Taken together, these initiatives will pave the way for this identity-management model to be implemented.

Is the SSI model GDPR-compliant? Are there any issues?

Since GDPR is focused on the protection of data-subject personal data, those rights definitely align with the Self Sovereign Identity model because it likewise vests individuals/users with total control over their information.
Additionally, both GDPR and SSI aim to ensure the free circulation of personal data within the single market, establishing (“by design”) a specific level of trust and independence for its transactions.
Finally, some of the GDPR’s founding principles, including access control, data portability, and minimisation, are completely in line with the key elements of SSI, further bolstering the positive user-centric viewpoint typical to this identity model.

What are the main advantages of this digital-identity model, and how does it interact with the SPID identity?

SSI is predicated on certain key principles, including control (individuals must be able to control their data, and have the option to update them, or hide them), access (individuals must have access to all data relating to their identity), transparency (systems and algorithms used to administer and manage digital identities must be open and transparent), data portability (information and services on an identity must be transportable and shall not be kept by one third party alone), consent (individuals must consent to the use of their identity), minimisation (information disclosure must be strictly tailored to the need).
The SSI model should not be viewed as an alternative to SPID. The relationship between this identity model compared to the federated ones (as SPID could be in Italy) may lead to interesting synergies that allow for SPID-type fiduciary services to be used to optimise the development of an SSI ecosystem.

What is the timeframe for seeing the first tangible implementations of an SSI model? Are any applications already available?

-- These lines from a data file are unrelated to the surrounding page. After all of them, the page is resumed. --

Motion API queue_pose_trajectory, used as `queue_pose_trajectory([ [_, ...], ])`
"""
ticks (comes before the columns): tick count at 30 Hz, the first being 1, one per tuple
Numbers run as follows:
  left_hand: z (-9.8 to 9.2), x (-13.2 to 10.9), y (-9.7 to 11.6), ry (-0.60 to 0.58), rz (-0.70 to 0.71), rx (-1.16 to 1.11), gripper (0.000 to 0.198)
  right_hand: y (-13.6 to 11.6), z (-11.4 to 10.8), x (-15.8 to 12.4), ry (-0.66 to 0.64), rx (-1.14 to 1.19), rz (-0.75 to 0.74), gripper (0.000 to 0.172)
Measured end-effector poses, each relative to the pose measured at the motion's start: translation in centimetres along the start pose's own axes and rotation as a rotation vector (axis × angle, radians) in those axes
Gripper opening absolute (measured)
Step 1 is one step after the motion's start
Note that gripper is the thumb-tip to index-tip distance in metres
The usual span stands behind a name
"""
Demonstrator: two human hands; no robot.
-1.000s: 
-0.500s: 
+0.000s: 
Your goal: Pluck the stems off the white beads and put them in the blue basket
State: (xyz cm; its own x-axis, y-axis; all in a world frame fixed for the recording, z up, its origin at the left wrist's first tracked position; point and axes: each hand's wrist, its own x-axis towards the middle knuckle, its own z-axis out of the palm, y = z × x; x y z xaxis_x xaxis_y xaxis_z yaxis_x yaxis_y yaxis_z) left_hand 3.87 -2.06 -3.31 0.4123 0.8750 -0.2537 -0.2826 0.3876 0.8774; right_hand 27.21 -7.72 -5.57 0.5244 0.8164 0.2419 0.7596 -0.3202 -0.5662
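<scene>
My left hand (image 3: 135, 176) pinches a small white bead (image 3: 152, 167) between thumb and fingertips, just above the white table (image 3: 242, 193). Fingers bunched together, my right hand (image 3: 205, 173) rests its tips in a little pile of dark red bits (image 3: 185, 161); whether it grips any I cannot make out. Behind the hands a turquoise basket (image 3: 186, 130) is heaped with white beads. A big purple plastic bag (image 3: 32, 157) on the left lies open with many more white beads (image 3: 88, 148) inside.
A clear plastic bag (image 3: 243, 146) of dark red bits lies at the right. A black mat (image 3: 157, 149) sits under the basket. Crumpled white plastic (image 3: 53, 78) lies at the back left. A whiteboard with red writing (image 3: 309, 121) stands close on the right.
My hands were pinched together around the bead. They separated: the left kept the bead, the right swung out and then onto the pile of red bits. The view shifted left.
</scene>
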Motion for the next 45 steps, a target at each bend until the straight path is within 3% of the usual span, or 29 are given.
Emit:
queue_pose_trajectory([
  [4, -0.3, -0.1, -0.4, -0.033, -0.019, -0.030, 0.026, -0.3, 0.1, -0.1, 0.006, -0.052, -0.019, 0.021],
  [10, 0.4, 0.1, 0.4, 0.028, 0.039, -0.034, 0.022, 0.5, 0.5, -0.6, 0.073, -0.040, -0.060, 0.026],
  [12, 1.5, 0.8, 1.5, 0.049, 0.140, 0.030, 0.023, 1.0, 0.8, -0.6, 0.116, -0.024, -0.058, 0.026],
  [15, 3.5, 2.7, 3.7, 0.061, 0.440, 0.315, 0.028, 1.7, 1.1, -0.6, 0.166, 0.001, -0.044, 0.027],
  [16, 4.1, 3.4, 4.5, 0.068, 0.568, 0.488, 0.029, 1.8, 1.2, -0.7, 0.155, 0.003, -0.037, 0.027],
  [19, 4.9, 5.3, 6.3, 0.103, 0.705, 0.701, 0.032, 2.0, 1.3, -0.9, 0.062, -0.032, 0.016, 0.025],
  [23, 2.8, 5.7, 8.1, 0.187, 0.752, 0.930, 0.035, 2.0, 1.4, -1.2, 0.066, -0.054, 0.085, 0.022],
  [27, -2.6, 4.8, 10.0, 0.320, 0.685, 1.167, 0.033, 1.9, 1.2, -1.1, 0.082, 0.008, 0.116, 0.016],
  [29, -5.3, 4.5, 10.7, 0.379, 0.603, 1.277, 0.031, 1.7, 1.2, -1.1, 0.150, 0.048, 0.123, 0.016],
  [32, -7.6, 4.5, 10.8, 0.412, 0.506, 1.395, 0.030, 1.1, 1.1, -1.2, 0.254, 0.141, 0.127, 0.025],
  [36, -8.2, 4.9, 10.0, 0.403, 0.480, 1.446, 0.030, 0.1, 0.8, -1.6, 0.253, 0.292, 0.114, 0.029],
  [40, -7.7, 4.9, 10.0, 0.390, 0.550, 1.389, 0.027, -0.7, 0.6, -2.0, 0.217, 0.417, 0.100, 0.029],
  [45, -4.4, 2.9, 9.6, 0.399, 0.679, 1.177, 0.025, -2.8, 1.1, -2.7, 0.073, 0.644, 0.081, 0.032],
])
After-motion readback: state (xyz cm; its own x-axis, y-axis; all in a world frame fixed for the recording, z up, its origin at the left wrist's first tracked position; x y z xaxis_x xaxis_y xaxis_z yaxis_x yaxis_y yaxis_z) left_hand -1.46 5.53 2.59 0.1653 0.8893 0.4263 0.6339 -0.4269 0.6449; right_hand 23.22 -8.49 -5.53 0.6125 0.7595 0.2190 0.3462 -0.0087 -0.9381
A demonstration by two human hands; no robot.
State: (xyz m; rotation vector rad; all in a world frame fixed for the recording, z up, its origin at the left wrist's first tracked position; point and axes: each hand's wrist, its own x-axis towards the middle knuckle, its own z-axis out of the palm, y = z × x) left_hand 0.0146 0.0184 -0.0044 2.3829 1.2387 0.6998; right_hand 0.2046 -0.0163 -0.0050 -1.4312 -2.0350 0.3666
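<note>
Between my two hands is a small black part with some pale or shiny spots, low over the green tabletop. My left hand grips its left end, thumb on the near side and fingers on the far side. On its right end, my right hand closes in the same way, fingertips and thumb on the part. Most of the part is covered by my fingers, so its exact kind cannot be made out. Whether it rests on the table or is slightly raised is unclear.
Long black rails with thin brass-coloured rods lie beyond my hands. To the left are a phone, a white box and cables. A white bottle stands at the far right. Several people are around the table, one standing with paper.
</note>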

There are a number of variables to take into account when you are talking about identity management. Both in Italy and in the rest of Europe, regulators have without a doubt homed in on this issue. There are major investments by the national and supra-national authorities planned in the digital sphere. According to the latest report out of the Milan Polytechnic’s Digital Identity Observatory, there are, in fact, a host of SSI and Decentralized ID projects under development in both the public and private sector. In the period running from January 2016 to May 2020 alone, there were about 60 active projects (of which 59 were blockchain-based and one which was not). Of these 60, 37% are focussed on issues of general identity, and 33% on authentication issues. Finance and the public administration are two of the segments we would cite where these projects are being applied.
In terms of the type of design most frequently cited, and which might be deemed at this point to be at an advanced pilot stage, we can name two key areas: disclosing one’s identity to access public services, and disclosing one’s identity and information which is financial in nature (for example, one’s risk profile) with a financial institution.
It is within this second category that CeTIF’s O-KYC project is taking shape, which sees Intesa playing a part as project coordinator and developer.